# EXERCISE INSTRUCTIONS
Scan the records below for the string "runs" and return every line where it appears.

# EXERCISE DATA
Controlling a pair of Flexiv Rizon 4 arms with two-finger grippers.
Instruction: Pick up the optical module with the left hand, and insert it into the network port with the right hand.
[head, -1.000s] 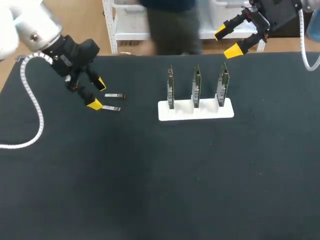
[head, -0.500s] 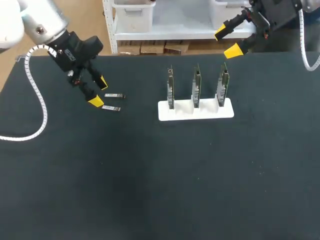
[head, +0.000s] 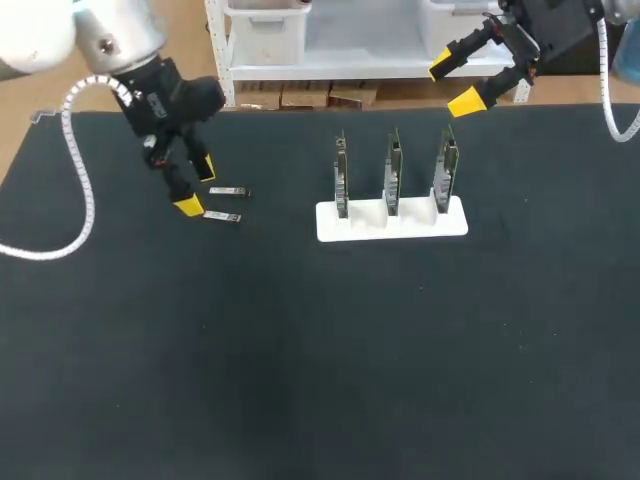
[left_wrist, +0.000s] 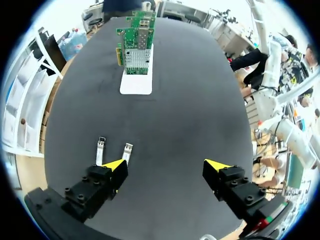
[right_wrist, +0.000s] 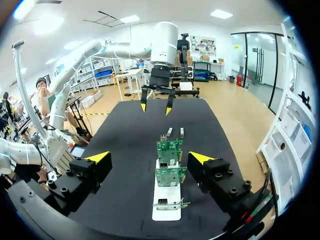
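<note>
L tool (head: 197, 187) is wide open and holds nothing. It hangs low over the worktop (head: 300, 360), one yellow tip just beside the near module (head: 222, 216); can't tell if they touch. R tool (head: 453, 85) is also wide open and empty, up at the worktop's far edge behind the rack. Near module & far module (head: 229, 191) are slim silver bars, flat on the worktop, roughly parallel, slightly apart. In L wrist view both lie ahead of one finger, not between the pair. Well apart from them is a white rack (head: 392, 222) w/ three green network cards (head: 392, 170) upright in a row.
</note>
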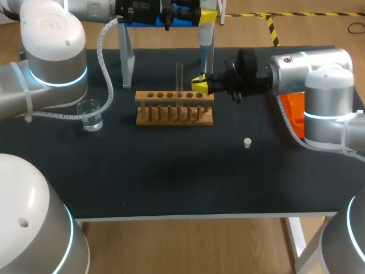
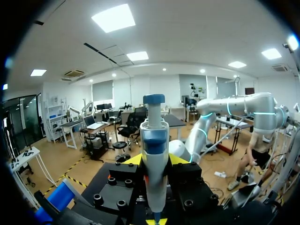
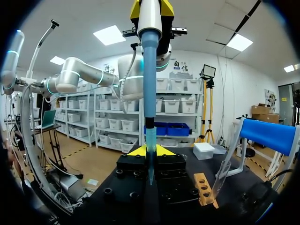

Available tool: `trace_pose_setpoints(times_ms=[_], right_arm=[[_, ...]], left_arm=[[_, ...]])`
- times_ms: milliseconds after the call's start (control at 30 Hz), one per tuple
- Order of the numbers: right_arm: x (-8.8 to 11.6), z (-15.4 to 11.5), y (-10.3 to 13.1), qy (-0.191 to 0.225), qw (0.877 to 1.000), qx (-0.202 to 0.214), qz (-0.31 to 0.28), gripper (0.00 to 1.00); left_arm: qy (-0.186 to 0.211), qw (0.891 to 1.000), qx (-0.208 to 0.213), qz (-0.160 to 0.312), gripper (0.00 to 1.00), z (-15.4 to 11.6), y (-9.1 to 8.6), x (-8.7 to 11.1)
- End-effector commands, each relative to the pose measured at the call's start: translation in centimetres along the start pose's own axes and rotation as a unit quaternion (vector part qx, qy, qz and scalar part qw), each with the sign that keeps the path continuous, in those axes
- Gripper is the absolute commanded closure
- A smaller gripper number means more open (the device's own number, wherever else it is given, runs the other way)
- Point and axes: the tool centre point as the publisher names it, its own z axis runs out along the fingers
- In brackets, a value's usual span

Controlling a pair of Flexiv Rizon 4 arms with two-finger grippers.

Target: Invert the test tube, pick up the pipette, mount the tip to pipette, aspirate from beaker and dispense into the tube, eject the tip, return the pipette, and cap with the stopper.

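On the left of the tabletop [image 1: 171, 171] the beaker [image 1: 91, 116] stands with clear liquid, well apart from the wooden rack [image 1: 174, 108] at the middle. The test tube [image 1: 179, 77] stands upright in a rack hole. Just right of it the pipette [image 2: 153, 136] hangs vertically over the rack's right end, the left end effector [image 2: 154, 164] clenched on its body from above. At its lower end the right end effector [image 1: 199, 84], reaching in from the right, appears clenched on the slim tip [image 3: 150, 159], yellow pads against it on both sides. This looks like tip mounting. To do it well, shaft and tip should share one axis, the press should run straight down that axis without sideways load, and the right grasp should hold until the seat is firm, staying off the tube beside it. Nearer and to the right lies the white stopper [image 1: 247, 142], alone; an orange box [image 1: 293, 108] sits far right.
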Motion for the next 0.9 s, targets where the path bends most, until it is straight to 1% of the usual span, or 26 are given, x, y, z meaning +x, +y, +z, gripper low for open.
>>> trace_pose_setpoints(times_ms=[33, 900], right_arm=[[-0.04, 0.10, 0.25, 0.002, 1.000, 0.002, 0.001, 1.00], [-0.62, -0.83, 0.16, -0.013, 1.000, 0.003, 0.001, 1.00]], left_arm=[[-0.001, 1.000, 0.000, 0.000, 1.00, -0.03, 0.20, 0.02], [-0.001, 1.000, 0.000, 0.000, 1.00, -0.03, 0.20, 0.02]])
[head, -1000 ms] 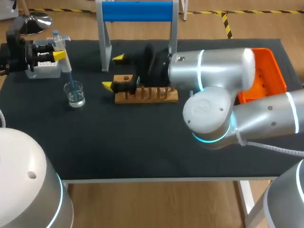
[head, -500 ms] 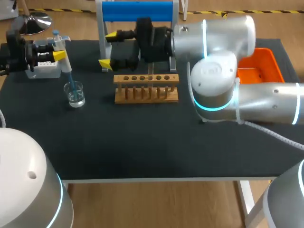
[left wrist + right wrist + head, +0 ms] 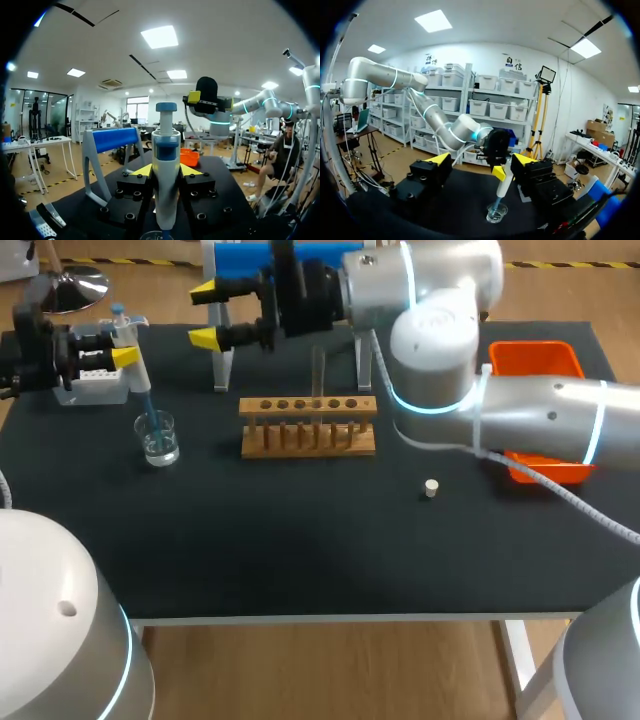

# RESULT BELOW
- A smaller gripper number means more open (the device's own number, wherever else it is given, runs the other way)
- Point and axes: the tool centre point as the publisher names it, its own z axis runs out along the fingers

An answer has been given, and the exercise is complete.